**Exercise:**
Give again only the lines from the line that holds "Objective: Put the" to the end of the data, inclusive, omitting all pictures.

[[ Dataset section, beginning ]]

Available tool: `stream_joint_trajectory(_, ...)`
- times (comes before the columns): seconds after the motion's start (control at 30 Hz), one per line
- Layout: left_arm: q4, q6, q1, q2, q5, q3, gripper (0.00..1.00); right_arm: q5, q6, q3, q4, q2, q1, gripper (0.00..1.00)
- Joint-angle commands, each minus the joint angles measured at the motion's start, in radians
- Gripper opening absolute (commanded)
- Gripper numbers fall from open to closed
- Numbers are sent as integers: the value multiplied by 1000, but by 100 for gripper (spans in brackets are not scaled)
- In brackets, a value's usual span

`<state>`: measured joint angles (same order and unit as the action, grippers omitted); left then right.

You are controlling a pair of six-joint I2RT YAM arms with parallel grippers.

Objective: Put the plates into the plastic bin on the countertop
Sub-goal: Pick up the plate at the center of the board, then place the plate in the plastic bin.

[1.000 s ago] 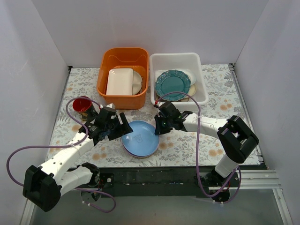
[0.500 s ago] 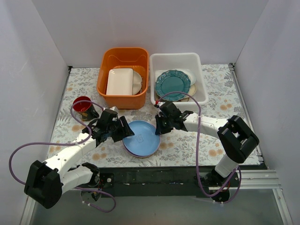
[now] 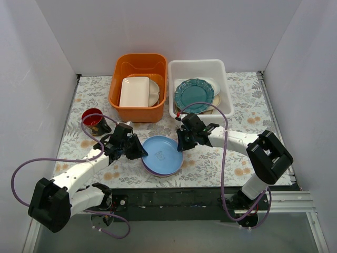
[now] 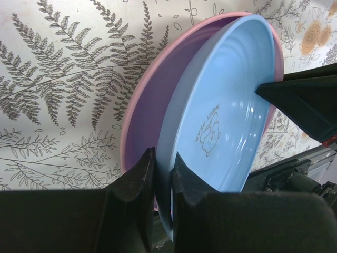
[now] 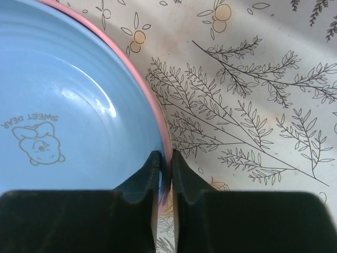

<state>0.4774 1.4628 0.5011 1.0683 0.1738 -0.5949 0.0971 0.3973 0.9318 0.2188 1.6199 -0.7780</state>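
A light blue plate [image 3: 163,153] [image 4: 226,121] [image 5: 63,105] lies on a pink plate [image 3: 158,172] [image 4: 152,100] [image 5: 154,108] on the countertop [image 3: 237,158]. My left gripper [image 3: 140,153] [image 4: 163,158] is shut on the blue plate's left rim, which is tilted up off the pink one. On the opposite side, my right gripper [image 3: 180,143] [image 5: 165,156] pinches the blue and pink rims together. The plastic bin [image 3: 197,64] stands at the back right and holds a teal scalloped plate [image 3: 194,95] on top of other plates.
An orange tub [image 3: 138,60] with a cream rectangular dish [image 3: 135,91] sits left of the bin. A red cup [image 3: 93,120] stands at the left, behind my left arm. White walls close in three sides.
My left gripper moved right onto the blue plate's rim and closed on it. The blue plate shifted a little right and its left edge rose. The right gripper stayed shut.
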Motion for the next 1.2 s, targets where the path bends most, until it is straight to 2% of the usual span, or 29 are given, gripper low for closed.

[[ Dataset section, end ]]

**Answer for the task:**
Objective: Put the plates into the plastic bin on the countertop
Sub-goal: Pick up the plate at the center of the board, then place the plate in the plastic bin.

[1.000 s ago] 
[0.500 s ago] 
[now] 
[now] 
[now] 

<state>0.4774 1.4628 0.5011 1.0683 0.1738 -0.5949 0.0971 0.3973 0.9318 0.2188 1.6199 -0.7780</state>
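A light blue plate [image 3: 163,153] [image 4: 226,121] [image 5: 63,105] lies on a pink plate [image 3: 158,172] [image 4: 152,100] [image 5: 154,108] on the countertop [image 3: 237,158]. My left gripper [image 3: 140,153] [image 4: 163,158] is shut on the blue plate's left rim, which is tilted up off the pink one. On the opposite side, my right gripper [image 3: 180,143] [image 5: 165,156] pinches the blue and pink rims together. The plastic bin [image 3: 197,64] stands at the back right and holds a teal scalloped plate [image 3: 194,95] on top of other plates.
An orange tub [image 3: 138,60] with a cream rectangular dish [image 3: 135,91] sits left of the bin. A red cup [image 3: 93,120] stands at the left, behind my left arm. White walls close in three sides.
My left gripper moved right onto the blue plate's rim and closed on it. The blue plate shifted a little right and its left edge rose. The right gripper stayed shut.
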Motion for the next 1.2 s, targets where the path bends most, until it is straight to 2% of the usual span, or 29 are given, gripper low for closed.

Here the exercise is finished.